Dustin Ingram
Writing — Speaking — GitHub — SocialPopular PyPI projects made in 2018
December 20 2018New and shiny #
One of my favorite parts of being a PyPI maintainer and administrator is seeing all the new and interesting projects the Python community is creating. PyPI now contains more than 150K unique projects, and sometimes it feels like every day I’m finding some nifty little piece of software.
Often, it takes a while for a new project to shake out bugs, release new features, and grow in popularity. However, some new projects are so phenomenally useful that the community immediately adopts them.
In this post, I’m going to take a look at some of the most “popular” projects created on PyPI in 2018 (i.e., they didn’t exist in 2017), why they exist, and how you can use them.
A note on “popularity” #
I’m using the number of downloads from PyPI as a proxy for the “popularity” of a given PyPI project. We aggregate download statistics into a public BigQuery dataset, which contains details about each individual download, including which version of the project was downloaded, when it was downloaded, and how it was downloaded.

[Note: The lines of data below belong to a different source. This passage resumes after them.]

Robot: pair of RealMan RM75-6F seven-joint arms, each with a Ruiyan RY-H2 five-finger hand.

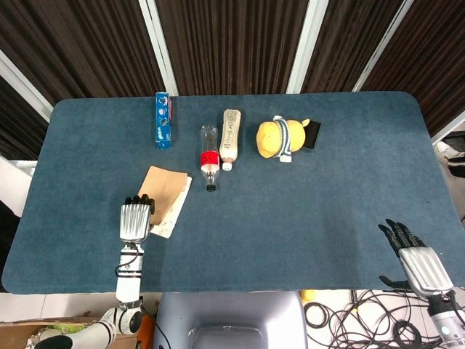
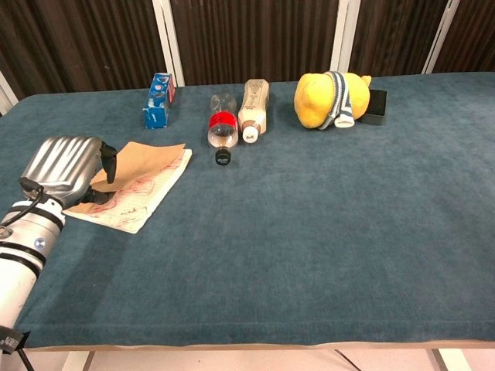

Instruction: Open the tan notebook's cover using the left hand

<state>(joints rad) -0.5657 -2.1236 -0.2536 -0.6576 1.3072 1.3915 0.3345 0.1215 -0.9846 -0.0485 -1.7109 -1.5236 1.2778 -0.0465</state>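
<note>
Mid-lift: left hand (image 2: 63,164) over the near-left corner of the tan notebook (image 1: 166,195), fingers (image 2: 108,161) curled under the raised cover (image 2: 138,157), first page showing. Notebook at the counter's (image 1: 305,211) front left, long axis running near-left to far-right, opening edge toward the hand. Next, probably: swing cover fully over, then let go.

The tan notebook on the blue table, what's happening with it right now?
The robot's left hand holds the cover of the tan paper notebook by its near corner and has it lifted partway, so a white page with red scribbles shows underneath. The right hand hangs open off the table's near right edge, holding nothing.
</note>
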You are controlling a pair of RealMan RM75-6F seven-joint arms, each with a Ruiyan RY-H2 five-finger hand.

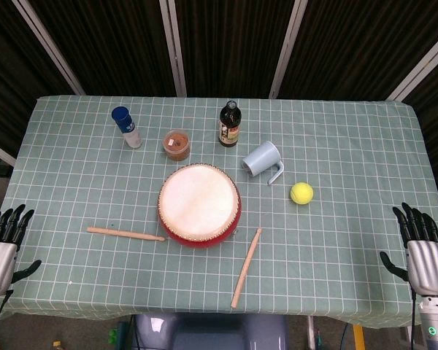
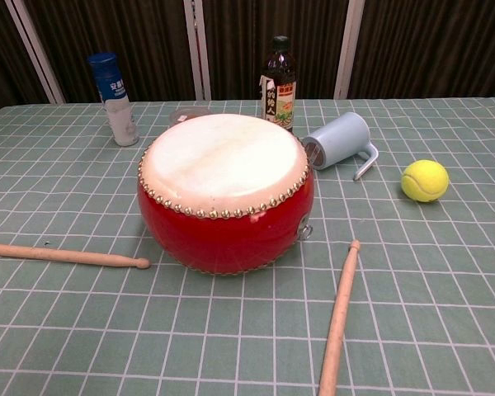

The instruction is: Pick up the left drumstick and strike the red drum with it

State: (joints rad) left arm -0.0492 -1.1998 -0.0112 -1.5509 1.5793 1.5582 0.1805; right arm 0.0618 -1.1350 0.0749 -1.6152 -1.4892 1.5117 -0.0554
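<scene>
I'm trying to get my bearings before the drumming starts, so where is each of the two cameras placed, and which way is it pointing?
Head view: high above the near table edge, looking steeply down on the whole table; the left hand and right hand show at the bottom corners, fingers apart, holding nothing.
Chest view: low, near tabletop height, facing forward across the table toward the dark curtains; nothing of the robot shows.
Shared: red drum, left drumstick, right drumstick, tennis ball, blue mug on its side, dark bottle.
</scene>
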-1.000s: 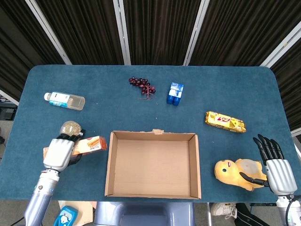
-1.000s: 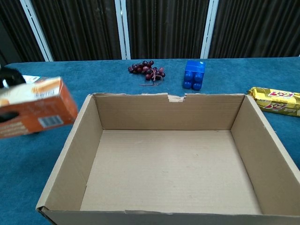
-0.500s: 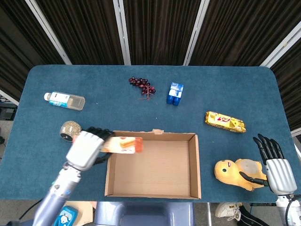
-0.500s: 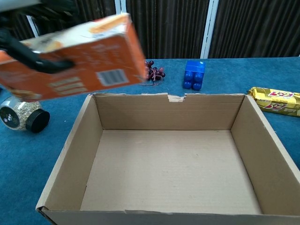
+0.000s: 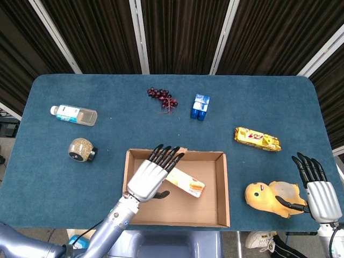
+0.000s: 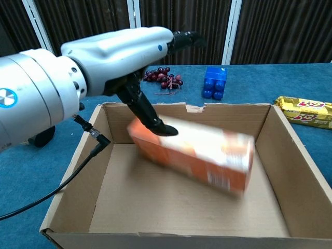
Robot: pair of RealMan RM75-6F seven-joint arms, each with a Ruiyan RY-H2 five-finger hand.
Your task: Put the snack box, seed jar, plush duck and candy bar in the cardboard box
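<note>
We find the left hand [image 5: 153, 174] spread over the cardboard box [image 5: 223, 185] at lower centre, the blurred orange snack box [image 6: 194, 155] inside; its barcode shows, print unreadable. The right hand [image 5: 317, 193], fingers spread, rests its thumb against the plush duck [image 5: 269, 197].

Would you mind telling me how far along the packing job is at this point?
Nothing is settled yet. The snack box is dropping into the cardboard box beneath the open left robot hand. Seed jar, candy bar and plush duck, beside the right robot hand, remain outside.
</note>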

However, using downloads to determine popularity is inherently flawed for a
number of reasons. An individual download doesn’t necessarily mean that someone
typed pip install <whatever>
–the project might be getting installed
automatically in a CI environment, or might just be a dependency of another
truly popular project.
In addition, some of the largest users of projects from PyPI use private mirrors to improve latency and increase control over what projects can be installed, so any project downloaded and installed internally at these organizations won’t show up in our query at all.
And on the other hand, these statistics are incredibly easy to game: since PyPI has no “rate limit”, you can write a script that stuffs the ballot box for your project as fast as you want. In fact, in the course of writing this post, I found a few projects that seemed to be doing exactly that–so generally you should take download counts with a grain of salt.
I’ve published the query I’m using in this post here (GCP account required). If you’re interested in doing your own analysis of the public dataset, see the “Analyzing PyPI package downloads” guide from the Python Packaging User Guide.
The projects #
Without further ado, here’s some of the most “popular” projects created in 2018, in no particular order:
Project: black
, by Łukasz Langa #
“The uncompromising code formatter.”
The black
project is easily my favorite project created this year. It’s
definitely not the first auto-formatter for Python, but it’s might be the
least configurable one I’ve seen – and that’s a good thing.
It seeks to reduce bikeshedding and nitpicking about formatting your Python
code by being so opinionated that you (and your peers) won’t ever need to think
about formatting again. A number of notable projects have “blackened” their
code bases (including PyPI itself). Pairs nicely with isort
.
Project: lalsuite
, by the LIGO Scientific Collaboration team #
LIGO Scientific Collaboration Algorithm Library - minimal Python package
More than a century ago, Einstein predicted the existence of gravitational waves. However, these waves were undetectable until a few years ago, when a team of scientists working at the Laser Interferometer Gravitational-Wave Observatory (LIGO) announced that the waves resulting from the merger of two black holes had been detected for the very first time.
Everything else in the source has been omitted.